Abstract. Anthropomorphic Images of Rock Art In Moluccas Archipelago, Indonesia (Case Study In Kaimear and Kisar Island, Maluku). The Maluku Islands Cluster consists of a group of large and small islands located horizontally and vertically between the equator. These geographical conditions make the Maluku Islands as one of the characters of archipelagic rock image sites in Indonesia. This paper presents the shape and distribution of anthropomorphic rock images in the Maluku Islands in the Wallacea Region. The research location covers the southeastern part of the Maluku Islands, namely Kaimear Island and Kisar Island, Maluku Province. The purpose of this paper is to determine the shape and distribution of anthropomorphic rock images in the Maluku Islands. This study used the descriptive qualitative method.
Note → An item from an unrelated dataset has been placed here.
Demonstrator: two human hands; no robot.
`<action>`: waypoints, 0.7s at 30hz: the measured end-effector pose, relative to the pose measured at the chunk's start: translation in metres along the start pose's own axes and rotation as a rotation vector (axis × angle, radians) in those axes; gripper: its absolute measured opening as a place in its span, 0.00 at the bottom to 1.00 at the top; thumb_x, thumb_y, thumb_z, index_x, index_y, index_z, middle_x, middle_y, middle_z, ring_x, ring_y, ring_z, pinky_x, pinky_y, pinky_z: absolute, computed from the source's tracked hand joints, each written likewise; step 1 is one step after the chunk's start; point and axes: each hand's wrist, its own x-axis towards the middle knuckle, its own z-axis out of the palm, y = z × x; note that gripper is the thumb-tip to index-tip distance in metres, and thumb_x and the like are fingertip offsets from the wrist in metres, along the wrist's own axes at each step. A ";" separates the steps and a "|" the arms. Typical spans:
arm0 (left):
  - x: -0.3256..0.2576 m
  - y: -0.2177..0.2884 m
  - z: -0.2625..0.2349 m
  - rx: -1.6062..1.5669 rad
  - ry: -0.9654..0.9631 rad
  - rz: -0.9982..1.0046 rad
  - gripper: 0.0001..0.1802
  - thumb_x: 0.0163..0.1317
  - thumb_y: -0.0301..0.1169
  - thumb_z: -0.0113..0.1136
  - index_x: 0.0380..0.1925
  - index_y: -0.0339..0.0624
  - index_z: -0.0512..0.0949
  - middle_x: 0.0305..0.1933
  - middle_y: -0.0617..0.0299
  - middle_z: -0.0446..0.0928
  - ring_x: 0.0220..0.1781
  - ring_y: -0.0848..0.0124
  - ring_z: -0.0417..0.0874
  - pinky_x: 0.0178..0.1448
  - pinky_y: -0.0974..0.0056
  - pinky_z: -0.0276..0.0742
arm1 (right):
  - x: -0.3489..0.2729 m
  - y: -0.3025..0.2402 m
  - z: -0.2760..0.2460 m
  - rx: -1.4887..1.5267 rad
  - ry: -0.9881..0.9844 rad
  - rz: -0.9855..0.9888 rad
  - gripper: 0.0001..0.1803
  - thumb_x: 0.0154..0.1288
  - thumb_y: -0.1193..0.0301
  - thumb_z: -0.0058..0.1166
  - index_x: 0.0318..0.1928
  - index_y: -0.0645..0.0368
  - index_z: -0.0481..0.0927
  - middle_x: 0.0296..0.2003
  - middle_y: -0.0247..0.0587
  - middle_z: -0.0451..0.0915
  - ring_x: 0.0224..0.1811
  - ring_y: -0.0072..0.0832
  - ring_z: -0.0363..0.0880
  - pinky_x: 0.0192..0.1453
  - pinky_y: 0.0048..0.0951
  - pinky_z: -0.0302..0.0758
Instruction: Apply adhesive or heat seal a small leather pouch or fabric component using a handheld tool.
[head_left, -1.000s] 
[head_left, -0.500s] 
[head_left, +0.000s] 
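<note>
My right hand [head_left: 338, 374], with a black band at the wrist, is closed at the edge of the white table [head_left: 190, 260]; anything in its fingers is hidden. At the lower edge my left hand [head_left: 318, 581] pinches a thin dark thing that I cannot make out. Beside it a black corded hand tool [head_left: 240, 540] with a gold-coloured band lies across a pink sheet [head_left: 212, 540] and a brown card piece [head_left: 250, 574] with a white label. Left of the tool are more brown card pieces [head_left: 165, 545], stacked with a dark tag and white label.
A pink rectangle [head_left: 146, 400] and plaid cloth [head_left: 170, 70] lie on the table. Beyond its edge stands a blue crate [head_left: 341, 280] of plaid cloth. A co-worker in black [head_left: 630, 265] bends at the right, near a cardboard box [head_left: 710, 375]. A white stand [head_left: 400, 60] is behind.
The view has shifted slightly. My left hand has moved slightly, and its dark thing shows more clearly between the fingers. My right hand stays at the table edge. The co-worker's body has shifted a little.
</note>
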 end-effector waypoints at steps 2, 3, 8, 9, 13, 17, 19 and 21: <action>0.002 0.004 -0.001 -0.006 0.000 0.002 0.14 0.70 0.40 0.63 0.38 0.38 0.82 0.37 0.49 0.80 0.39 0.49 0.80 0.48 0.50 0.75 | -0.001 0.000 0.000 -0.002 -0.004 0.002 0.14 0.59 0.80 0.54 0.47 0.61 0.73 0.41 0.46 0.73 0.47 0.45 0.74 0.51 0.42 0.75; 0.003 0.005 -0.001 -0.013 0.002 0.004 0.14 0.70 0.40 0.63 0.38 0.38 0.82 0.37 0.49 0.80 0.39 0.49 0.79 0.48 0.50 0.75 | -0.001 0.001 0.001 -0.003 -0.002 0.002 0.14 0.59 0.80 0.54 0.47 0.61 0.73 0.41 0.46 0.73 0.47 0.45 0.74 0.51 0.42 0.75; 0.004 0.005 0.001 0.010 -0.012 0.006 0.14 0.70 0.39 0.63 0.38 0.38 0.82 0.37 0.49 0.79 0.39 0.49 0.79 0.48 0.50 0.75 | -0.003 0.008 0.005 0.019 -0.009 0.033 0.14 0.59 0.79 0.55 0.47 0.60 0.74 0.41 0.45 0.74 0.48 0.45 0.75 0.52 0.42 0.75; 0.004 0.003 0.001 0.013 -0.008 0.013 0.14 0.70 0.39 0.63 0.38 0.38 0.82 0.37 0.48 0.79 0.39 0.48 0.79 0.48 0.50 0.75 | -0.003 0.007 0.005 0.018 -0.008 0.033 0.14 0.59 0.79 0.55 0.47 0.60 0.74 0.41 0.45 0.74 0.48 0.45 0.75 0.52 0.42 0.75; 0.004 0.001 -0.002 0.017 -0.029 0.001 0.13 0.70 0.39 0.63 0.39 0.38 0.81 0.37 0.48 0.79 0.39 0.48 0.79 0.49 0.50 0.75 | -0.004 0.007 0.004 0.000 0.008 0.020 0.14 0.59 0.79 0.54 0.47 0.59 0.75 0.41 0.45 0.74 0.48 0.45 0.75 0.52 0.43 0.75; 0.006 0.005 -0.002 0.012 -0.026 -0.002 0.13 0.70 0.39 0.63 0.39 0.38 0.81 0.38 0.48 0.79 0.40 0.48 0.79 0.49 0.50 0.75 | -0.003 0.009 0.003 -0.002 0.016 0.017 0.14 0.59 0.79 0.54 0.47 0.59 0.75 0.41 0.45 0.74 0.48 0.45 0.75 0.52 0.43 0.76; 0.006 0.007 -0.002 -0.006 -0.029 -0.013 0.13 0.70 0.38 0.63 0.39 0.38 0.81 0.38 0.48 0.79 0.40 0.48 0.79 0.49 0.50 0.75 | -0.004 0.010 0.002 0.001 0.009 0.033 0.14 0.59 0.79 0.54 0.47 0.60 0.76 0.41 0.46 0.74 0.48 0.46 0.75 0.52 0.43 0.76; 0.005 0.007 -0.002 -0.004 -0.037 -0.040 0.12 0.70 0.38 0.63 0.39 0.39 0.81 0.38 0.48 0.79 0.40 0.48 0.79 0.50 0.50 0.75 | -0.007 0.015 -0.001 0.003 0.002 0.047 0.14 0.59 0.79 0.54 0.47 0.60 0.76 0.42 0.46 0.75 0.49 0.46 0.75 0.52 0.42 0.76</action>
The data used is a combination of data obtained from research in 2014 - 2019. The results show that there are eighty forms of human rock images scattered on sites on Kisar Island, which include the Here Sorot Entapa, Herku, Intutun, Irmula, Kulwasuru, Lenhorhorok, Liotitin, Salpuru,Wakurai, Hersorsorot, and one site on Kaimear Island, the Kel lein Site. Abstrak. Gugusan Kepulauan Maluku terdiri atas gugusan pulau-pulau besar dan kecil terletak sejajar secara horizontal dan vertikal di antara garis khatulistiwa. Kondisi geografis tersebut menjadikan Kepulauan Maluku sebagai salah satu karakter situs gambar cadas kepulauan di Indonesia. Tulisan ini menyajikan bentuk dan sebaran gambar cadas motif antropomorfik di Kepulauan Maluku yang berada di Kawasan Wallacea. Lokasi penelitian mencakup wilayah gugusan Kepulauan Maluku bagian tenggara, yaitu Pulau Kaimear dan Pulau Kisar, Provinsi Maluku. Tujuan penulisan ini adalah untuk mengetahui bentuk dan sebaran gambar cadas antropormofik di Kepulauan Maluku. Penelitian ini menggunakan metode deskriptif kualitatif. Data yang digunakan merupakan gabungan antara data yang diperoleh dari penelitian tahun 2014 - 2019. Hasil penelitian menunjukan bahwa terdapat delapan puluh bentuk gambar cadas manusia yang tersebar di situs di Pulau Kisar, yang meliputi Situs Here Sorot Entapa, Herku, Intutun, Irmula, Kulwasuru, Lenhorhorok, Liotitin, Salpuru, Wakurai, Hersorsorot, dan satu situs di Pulau Kaimear, yaitu Situs Kel lein.